**ASSIGNED TASK:** Return the whole listing unchanged. Drop the images.
::: DATASET CONTENT :::
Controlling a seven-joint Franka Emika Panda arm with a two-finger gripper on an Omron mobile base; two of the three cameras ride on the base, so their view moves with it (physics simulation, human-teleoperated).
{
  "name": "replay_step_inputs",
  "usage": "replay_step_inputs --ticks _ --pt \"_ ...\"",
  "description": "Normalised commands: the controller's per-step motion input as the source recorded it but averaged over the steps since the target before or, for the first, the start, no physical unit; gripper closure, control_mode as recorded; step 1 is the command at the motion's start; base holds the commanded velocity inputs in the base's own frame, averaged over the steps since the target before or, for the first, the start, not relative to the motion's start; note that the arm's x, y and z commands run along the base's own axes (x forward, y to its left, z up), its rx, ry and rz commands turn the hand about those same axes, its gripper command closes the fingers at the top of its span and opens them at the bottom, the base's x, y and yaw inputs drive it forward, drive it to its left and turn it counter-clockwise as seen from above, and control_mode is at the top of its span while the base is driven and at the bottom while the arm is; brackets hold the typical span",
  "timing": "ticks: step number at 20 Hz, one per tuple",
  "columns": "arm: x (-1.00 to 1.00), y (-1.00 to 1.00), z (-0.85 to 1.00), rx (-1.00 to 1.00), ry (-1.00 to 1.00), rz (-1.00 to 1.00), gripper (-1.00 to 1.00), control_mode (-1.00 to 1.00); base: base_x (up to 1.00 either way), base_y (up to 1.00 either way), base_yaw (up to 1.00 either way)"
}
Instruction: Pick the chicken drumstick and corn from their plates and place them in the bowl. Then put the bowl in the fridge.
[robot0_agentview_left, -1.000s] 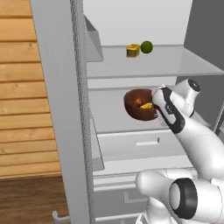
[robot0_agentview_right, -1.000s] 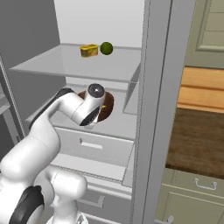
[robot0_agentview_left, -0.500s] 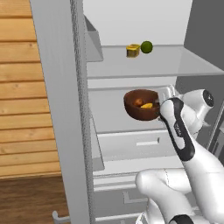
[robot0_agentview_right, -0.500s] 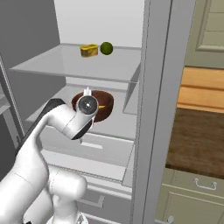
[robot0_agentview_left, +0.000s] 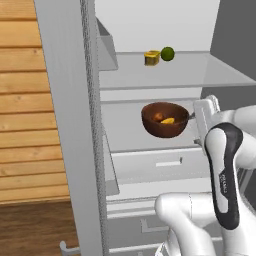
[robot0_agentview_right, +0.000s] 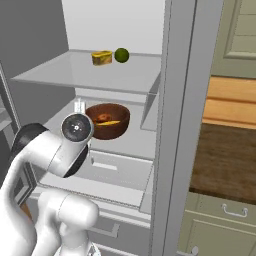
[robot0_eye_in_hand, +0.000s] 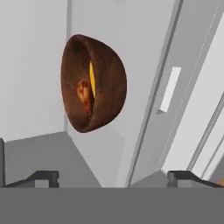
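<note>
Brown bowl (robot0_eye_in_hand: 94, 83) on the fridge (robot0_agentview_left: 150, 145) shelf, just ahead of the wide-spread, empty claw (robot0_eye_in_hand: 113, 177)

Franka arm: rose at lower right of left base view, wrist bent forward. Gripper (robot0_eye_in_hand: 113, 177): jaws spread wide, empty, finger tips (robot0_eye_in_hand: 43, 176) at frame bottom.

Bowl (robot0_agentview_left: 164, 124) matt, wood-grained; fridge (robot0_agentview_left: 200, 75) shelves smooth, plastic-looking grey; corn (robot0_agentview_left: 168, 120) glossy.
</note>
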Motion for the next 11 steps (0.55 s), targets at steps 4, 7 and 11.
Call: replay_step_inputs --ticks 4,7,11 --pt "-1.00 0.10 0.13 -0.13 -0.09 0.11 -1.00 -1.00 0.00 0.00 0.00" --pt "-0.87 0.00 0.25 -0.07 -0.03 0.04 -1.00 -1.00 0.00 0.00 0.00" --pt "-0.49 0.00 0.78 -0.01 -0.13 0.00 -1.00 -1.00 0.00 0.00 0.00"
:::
**RESPONSE AREA:**
Controlling a seven-joint Franka Emika Panda arm with a two-finger gripper on an Omron mobile base; two of the three cameras ride on the base, so their view moves with it (physics simulation, human-teleoperated).
{
  "name": "replay_step_inputs",
  "usage": "replay_step_inputs --ticks _ --pt \"_ ...\"",
  "description": "Normalised commands: the controller's per-step motion input as the source recorded it but averaged over the steps since the target before or, for the first, the start, no physical unit; gripper closure, control_mode as recorded; step 1 is the command at the motion's start; base holds the commanded velocity inputs in the base's own frame, averaged over the steps since the target before or, for the first, the start, not relative to the motion's start; note that the arm's x, y and z commands run along the base's own axes (x forward, y to its left, z up), its rx, ry and rz commands turn the hand about those same axes, its gripper command closes the fingers at the top of its span and opens them at the bottom, the base's x, y and yaw inputs drive it forward, drive it to its left and turn it counter-clockwise as seen from above, and control_mode is at the top of its span while the base is driven and at the bottom while the arm is; brackets hold the typical span",
  "timing": "ticks: step number at 20 Hz, one per tuple",
  "columns": "arm: x (-1.00 to 1.00), y (-1.00 to 1.00), z (-0.85 to 1.00), rx (-1.00 to 1.00), ry (-1.00 to 1.00), rz (-1.00 to 1.00), gripper (-1.00 to 1.00), control_mode (-1.00 to 1.00); base: base_x (up to 1.00 either way), base_y (up to 1.00 either way), base_yaw (up to 1.00 either way)"
}
Instruction: Pick the chicken drumstick and corn from their plates and place them in the bowl. Then put the bowl in the fridge.
[robot0_agentview_left, -1.000s] 
[robot0_agentview_right, -1.000s] 
[robot0_agentview_left, -0.500s] 
[robot0_agentview_right, -0.500s] 
[robot0_agentview_left, +0.000s] 
[robot0_agentview_right, +0.000s] 
[robot0_eye_in_hand, +0.000s] 
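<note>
Brown bowl (robot0_eye_in_hand: 94, 83) on the fridge (robot0_agentview_left: 150, 145) shelf, just ahead of the wide-spread, empty claw (robot0_eye_in_hand: 113, 177)

Franka arm: rose at lower right of left base view, wrist bent forward. Gripper (robot0_eye_in_hand: 113, 177): jaws spread wide, empty, finger tips (robot0_eye_in_hand: 43, 176) at frame bottom.

Bowl (robot0_agentview_left: 164, 124) matt, wood-grained; fridge (robot0_agentview_left: 200, 75) shelves smooth, plastic-looking grey; corn (robot0_agentview_left: 168, 120) glossy.
</note>
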Motion for the next 11 steps (0.55 s), targets at steps 4, 7 and 11.
Call: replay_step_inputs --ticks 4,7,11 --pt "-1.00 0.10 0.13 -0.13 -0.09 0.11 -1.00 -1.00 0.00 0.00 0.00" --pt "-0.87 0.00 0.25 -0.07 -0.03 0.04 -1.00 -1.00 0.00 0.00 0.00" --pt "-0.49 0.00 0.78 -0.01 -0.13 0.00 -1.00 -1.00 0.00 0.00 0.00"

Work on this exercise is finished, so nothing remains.